Lo que está claro es que tras proyectos de digitalización masiva y de utilización de plataformas virtuales para desarrollar el proceso educativo lo que se esconde más bien es una estrategia muy calculada para extraer información del alumnado con el fin utilizar a los colegios como un profundo y extenso pozo de datos (Fueyo et al., 2018). Ya no solo a través de los programas educativos o las plataformas de comunicación online sino a través de las apps cotidianas que utilizan porque el móvil es una vía de penetración constante al convertirse casi en una extensión de nuestro cuerpo y una parte de nuestra vida (perderlo supone actualmente una tragedia al contener datos fundamentales sobre nuestra vida e incluso el acceso al mundo actual).
Además, una vez extendidas y consolidadas determinados programas e infraestructuras digitales en los sistemas educativos y recopilada la vida del alumnado, a través de los datos masivos que vuelca en esos programas, el sector de las finanzas tendrá las mayores oportunidades para hacer cálculos y decidir sobre las perspectivas económicas, sanitarias o educativas futuras de cualquier niño o niña, escuela o distrito, facilitándole o no acceder a préstamos, hospitales privatizados o centros educativos de élite.
De esta forma un bien común y esencial, la soberanía digital, está siendo puesto bajo el control de las Big Tech, terratenientes neofeudales del capitalismo digital. Necesitamos seguir avanzando en el análisis crítico e interconectado de estas nuevas formas de capitalismo de datos (Fuchs, 2019), capitalismo algorítmico (Peters & Jandrić, 2018), capitalismo comunicativo (Ford & Jandrić, 2021), capitalismo de vigilancia (Zuboff, 2019), capitalismo tecnocientífico (Birch & Muniesa, 2020) o capitalismo tecnopedagógico (Decuypere et al., 2021; Williamson, 2021).
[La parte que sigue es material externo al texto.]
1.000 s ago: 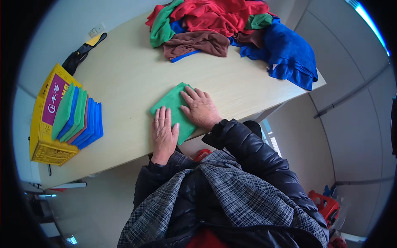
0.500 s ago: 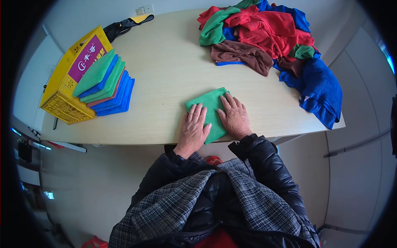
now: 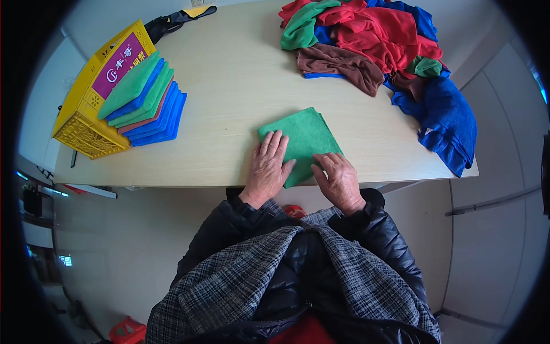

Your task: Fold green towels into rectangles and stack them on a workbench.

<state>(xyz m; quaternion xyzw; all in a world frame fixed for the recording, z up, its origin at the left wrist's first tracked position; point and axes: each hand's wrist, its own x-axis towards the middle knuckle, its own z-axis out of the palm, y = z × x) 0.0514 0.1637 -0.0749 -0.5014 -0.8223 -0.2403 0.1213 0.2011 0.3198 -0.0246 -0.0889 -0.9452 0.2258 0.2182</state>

Por eso, las alternativas no pasarían solo por controlar a los vigilantes tecno-totalitarios (Morozov, 2018) que tienen en sus manos las tecnologías e infraestructuras digitales privadas fuera del control democrático (Williamson & Hogan, 2020). Para “asaltar los cielos” habría que empezar por socializar la nube y desarrollar infraestructuras digitales públicas, es decir, poner en manos del común los nuevos medios de producción digital, para avanzar hacia la “socialización de los datos” como bien público y común. Avanzar de forma decidida hacia la democracia digital. Si Internet es esencial para muchas cosas en nuestras vidas, como lo es claramente, ¿no debería tratarse como un bien común de utilidad pública sin fines de lucro? (Klein, 2020). Es decir, la solución desde el bien común sería avanzar hacia el socialismo digital que proponen Mason (2016) o Morozov (2018). Y la educación tiene un papel crucial en ello.